Agent Security Meets Regulatory Reality -- A Practitioner Systematization of Autonomous-Agent Threats and Controls in Regulated Financial Systems

Abstract

Large language model agents are entering regulated financial systems, yet the security literature characterizing their attack surface is almost entirely laboratory-based, and the practitioner guidance on regulated deployment is neither peer-reviewed nor connected to a formal threat model. We bridge the two from production experience. We map six established agentic threat categories namely prompt injection, identity and authorization, action auditability, tool abuse, data residency, and boundary policy enforcement onto the specific control obligations imposed by the US and the EU financial regulation (ECOA and Regulation B, the EU AI Act, GDPR Article 22, and FINRA's 2026 agent guidance), showing how legal accountability amplifies each threat relative to an unregulated deployment. We then document four architectural patterns from a production Know Your Customer deployment for a consumer credit product (A2A compliance choreography, grounded-RAG-for-audit, case-ID propagation, and an inference-boundary redaction proxy) that moved a multi-day manual process to same-day automated resolution for roughly four in five cases.
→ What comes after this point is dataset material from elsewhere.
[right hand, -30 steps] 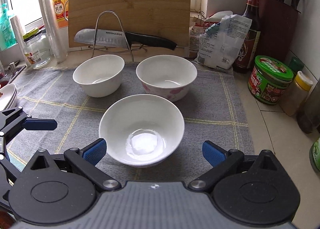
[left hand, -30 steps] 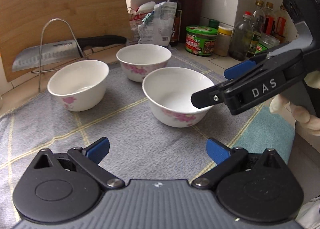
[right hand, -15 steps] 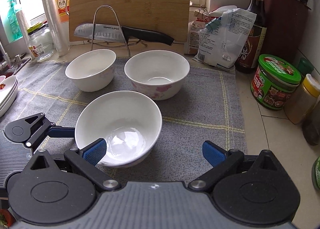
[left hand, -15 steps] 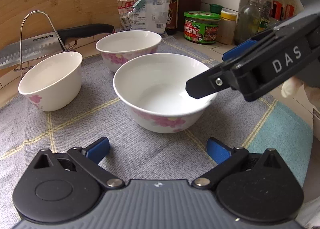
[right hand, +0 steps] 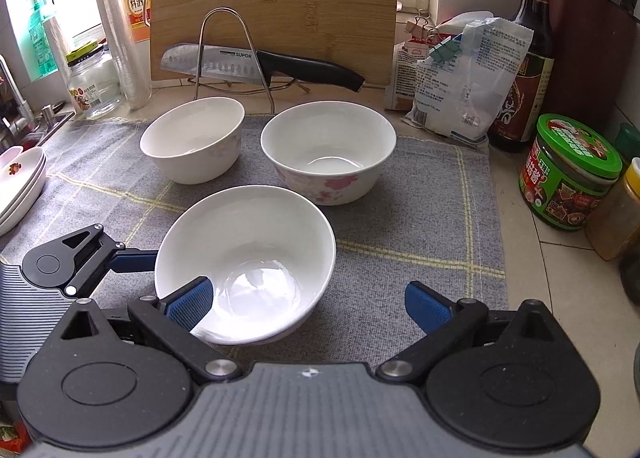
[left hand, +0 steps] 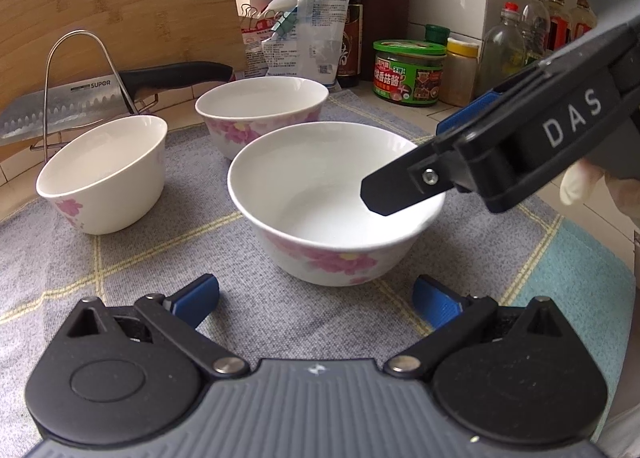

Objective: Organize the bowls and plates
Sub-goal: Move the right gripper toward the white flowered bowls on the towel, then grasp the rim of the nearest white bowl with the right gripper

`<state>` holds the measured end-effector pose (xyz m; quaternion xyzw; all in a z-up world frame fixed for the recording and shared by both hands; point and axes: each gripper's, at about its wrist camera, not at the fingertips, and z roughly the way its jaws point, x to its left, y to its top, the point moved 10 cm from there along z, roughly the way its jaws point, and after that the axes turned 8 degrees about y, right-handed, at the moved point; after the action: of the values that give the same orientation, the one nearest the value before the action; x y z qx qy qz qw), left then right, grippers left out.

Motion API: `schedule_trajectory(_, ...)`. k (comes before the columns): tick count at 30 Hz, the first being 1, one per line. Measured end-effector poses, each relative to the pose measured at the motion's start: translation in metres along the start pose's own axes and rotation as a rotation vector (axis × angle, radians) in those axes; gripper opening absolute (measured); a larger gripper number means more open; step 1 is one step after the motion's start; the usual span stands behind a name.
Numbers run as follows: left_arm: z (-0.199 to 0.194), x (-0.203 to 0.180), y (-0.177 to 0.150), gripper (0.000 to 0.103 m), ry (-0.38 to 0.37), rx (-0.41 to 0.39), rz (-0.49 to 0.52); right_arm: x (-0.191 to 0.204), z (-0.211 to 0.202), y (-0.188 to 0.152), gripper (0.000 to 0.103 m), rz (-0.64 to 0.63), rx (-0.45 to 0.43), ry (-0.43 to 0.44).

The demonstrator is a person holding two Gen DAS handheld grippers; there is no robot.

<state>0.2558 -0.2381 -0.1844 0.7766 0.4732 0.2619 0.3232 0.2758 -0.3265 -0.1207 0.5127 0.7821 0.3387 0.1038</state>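
At the far left of the right wrist view, a stack of plates (right hand: pixel 20 182) sits at the edge of the grey dish mat (right hand: pixel 420 226) that covers the bench. Next along, the left gripper (left hand: pixel 316 296) is low and level with the mat, its jaws spread wide and empty, the blue pads just short of the near floral bowl (left hand: pixel 332 218). In the right wrist view one left finger (right hand: pixel 132 260) reaches the bowl's wall, though whether it touches I cannot tell.

Behind stand two more bowls, the small bowl (right hand: pixel 194 138) to the left and the far floral bowl (right hand: pixel 330 150) to the right, close together but apart. All three are upright and unstacked, so the sorting seems barely begun.

The right gripper (right hand: pixel 308 304) also has its jaws wide apart and holds nothing. One pad is inside the near bowl's rim and the other is out over the mat, so the jaws straddle the wall.

Risks, as I judge them: glazed porcelain is slick, and a pinch on the thin rim could slip or tip the bowl. The two grippers crowd one bowl and could collide. A careless swing could strike the bowls behind, or the knife (right hand: pixel 256 66) on its wire rack (right hand: pixel 236 54).
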Motion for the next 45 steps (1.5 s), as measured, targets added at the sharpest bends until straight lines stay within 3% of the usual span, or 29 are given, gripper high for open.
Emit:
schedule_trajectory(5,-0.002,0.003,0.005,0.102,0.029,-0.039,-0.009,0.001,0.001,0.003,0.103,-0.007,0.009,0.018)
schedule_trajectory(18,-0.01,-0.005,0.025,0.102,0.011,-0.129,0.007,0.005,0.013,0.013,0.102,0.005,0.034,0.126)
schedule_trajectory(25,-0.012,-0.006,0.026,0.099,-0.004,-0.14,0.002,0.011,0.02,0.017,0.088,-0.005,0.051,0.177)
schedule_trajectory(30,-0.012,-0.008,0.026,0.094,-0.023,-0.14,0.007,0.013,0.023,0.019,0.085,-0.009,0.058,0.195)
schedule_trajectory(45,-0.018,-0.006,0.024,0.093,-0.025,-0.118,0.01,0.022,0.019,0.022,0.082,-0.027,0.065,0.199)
Finally, we report three negative results, including two control failures surfaced only by internal audit and a population of legitimate applicants the automated pipeline cannot serve. Securing agents under regulation, we conclude, is less about novel attack classes than about making auditability, least-privilege authorization, and boundary policy enforcement real at production scale -- requirements current agent frameworks leave to the deploying engineer.